* _Exercise objective_
Write out the full listing again, exactly as it stands.
↓
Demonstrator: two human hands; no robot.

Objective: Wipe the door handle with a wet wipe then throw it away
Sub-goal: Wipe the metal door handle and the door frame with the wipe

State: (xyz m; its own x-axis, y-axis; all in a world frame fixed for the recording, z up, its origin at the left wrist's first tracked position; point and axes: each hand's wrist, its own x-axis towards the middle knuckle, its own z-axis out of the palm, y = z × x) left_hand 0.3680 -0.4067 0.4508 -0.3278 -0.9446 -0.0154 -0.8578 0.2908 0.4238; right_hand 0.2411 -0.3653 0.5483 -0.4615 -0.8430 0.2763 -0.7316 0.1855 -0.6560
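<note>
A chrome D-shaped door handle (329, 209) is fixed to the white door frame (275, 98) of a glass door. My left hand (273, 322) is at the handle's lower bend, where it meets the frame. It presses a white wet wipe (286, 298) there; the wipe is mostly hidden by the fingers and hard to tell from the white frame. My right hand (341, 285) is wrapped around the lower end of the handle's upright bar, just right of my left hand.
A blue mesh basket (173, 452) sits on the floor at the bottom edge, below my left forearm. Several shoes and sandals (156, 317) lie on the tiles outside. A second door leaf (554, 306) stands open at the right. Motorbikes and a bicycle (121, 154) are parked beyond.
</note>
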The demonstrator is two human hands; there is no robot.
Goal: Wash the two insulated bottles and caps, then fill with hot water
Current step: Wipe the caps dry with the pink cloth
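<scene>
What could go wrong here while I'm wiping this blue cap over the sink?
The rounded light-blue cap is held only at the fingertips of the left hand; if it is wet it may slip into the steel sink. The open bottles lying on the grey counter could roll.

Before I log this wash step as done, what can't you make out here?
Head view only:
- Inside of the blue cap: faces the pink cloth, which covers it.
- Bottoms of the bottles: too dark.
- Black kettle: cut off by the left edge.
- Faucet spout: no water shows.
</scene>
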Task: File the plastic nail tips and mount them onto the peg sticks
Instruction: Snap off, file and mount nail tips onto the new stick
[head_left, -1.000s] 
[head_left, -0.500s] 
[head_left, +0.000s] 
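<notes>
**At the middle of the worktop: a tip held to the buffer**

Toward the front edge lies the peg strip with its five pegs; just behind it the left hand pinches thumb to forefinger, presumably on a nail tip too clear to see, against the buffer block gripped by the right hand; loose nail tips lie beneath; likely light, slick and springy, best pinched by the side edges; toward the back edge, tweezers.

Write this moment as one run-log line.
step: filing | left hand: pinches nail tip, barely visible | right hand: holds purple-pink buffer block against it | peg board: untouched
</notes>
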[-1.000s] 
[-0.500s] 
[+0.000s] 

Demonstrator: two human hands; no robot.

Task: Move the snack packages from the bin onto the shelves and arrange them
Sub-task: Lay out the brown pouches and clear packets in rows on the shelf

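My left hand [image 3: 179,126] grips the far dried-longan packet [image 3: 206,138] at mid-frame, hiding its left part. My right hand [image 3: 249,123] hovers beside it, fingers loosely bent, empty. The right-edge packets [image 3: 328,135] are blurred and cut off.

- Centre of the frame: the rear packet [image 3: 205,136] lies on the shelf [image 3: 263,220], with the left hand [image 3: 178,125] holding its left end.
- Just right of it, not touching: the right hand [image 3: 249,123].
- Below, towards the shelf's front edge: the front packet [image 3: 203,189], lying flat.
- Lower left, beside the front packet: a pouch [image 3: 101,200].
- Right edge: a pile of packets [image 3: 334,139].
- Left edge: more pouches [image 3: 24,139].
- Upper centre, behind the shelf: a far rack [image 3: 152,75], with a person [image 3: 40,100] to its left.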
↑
* _Your response_
Demonstrator: two human hands; no robot.

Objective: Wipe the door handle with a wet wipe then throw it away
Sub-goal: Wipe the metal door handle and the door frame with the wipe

State: (xyz m; its own x-axis, y-axis; all in a world frame fixed for the recording, z up, its origin at the left wrist's first tracked position; point and axes: each hand's wrist, its own x-axis towards the middle knuckle, its own z-axis out of the palm, y = z × x) left_hand 0.3680 -0.4067 0.4508 -0.3278 -0.9446 -0.0154 -0.8578 0.2908 0.4238; right_hand 0.2411 -0.3653 0.5483 -0.4615 -0.8430 0.2763 -0.7316 0.1855 -0.6560
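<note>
A chrome D-shaped door handle (329, 209) is fixed to the white door frame (275, 98) of a glass door. My left hand (273, 322) is at the handle's lower bend, where it meets the frame. It presses a white wet wipe (286, 298) there; the wipe is mostly hidden by the fingers and hard to tell from the white frame. My right hand (341, 285) is wrapped around the lower end of the handle's upright bar, just right of my left hand.
A blue mesh basket (173, 452) sits on the floor at the bottom edge, below my left forearm. Several shoes and sandals (156, 317) lie on the tiles outside. A second door leaf (554, 306) stands open at the right. Motorbikes and a bicycle (121, 154) are parked beyond.
</note>
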The demonstrator is two human hands; there is no robot.
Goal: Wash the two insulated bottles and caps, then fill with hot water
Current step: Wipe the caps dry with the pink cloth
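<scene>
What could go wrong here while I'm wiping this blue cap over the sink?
The rounded light-blue cap is held only at the fingertips of the left hand; if it is wet it may slip into the steel sink. The open bottles lying on the grey counter could roll.

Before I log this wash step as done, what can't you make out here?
Head view only:
- Inside of the blue cap: faces the pink cloth, which covers it.
- Bottoms of the bottles: too dark.
- Black kettle: cut off by the left edge.
- Faucet spout: no water shows.
</scene>
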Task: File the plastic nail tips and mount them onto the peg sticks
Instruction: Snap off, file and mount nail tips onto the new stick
[head_left, -1.000s] 
[head_left, -0.500s] 
[head_left, +0.000s] 
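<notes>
**At the middle of the worktop: a tip held to the buffer**

Toward the front edge lies the peg strip with its five pegs; just behind it the left hand pinches thumb to forefinger, presumably on a nail tip too clear to see, against the buffer block gripped by the right hand; loose nail tips lie beneath; likely light, slick and springy, best pinched by the side edges; toward the back edge, tweezers.

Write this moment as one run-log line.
step: filing | left hand: pinches nail tip, barely visible | right hand: holds purple-pink buffer block against it | peg board: untouched
</notes>
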[-1.000s] 
[-0.500s] 
[+0.000s] 

Demonstrator: two human hands; no robot.

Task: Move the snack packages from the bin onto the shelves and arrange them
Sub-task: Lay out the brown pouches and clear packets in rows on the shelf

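My left hand [image 3: 179,126] grips the far dried-longan packet [image 3: 206,138] at mid-frame, hiding its left part. My right hand [image 3: 249,123] hovers beside it, fingers loosely bent, empty. The right-edge packets [image 3: 328,135] are blurred and cut off.

- Centre of the frame: the rear packet [image 3: 205,136] lies on the shelf [image 3: 263,220], with the left hand [image 3: 178,125] holding its left end.
- Just right of it, not touching: the right hand [image 3: 249,123].
- Below, towards the shelf's front edge: the front packet [image 3: 203,189], lying flat.
- Lower left, beside the front packet: a pouch [image 3: 101,200].
- Right edge: a pile of packets [image 3: 334,139].
- Left edge: more pouches [image 3: 24,139].
- Upper centre, behind the shelf: a far rack [image 3: 152,75], with a person [image 3: 40,100] to its left.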

Work on the exercise is now finished.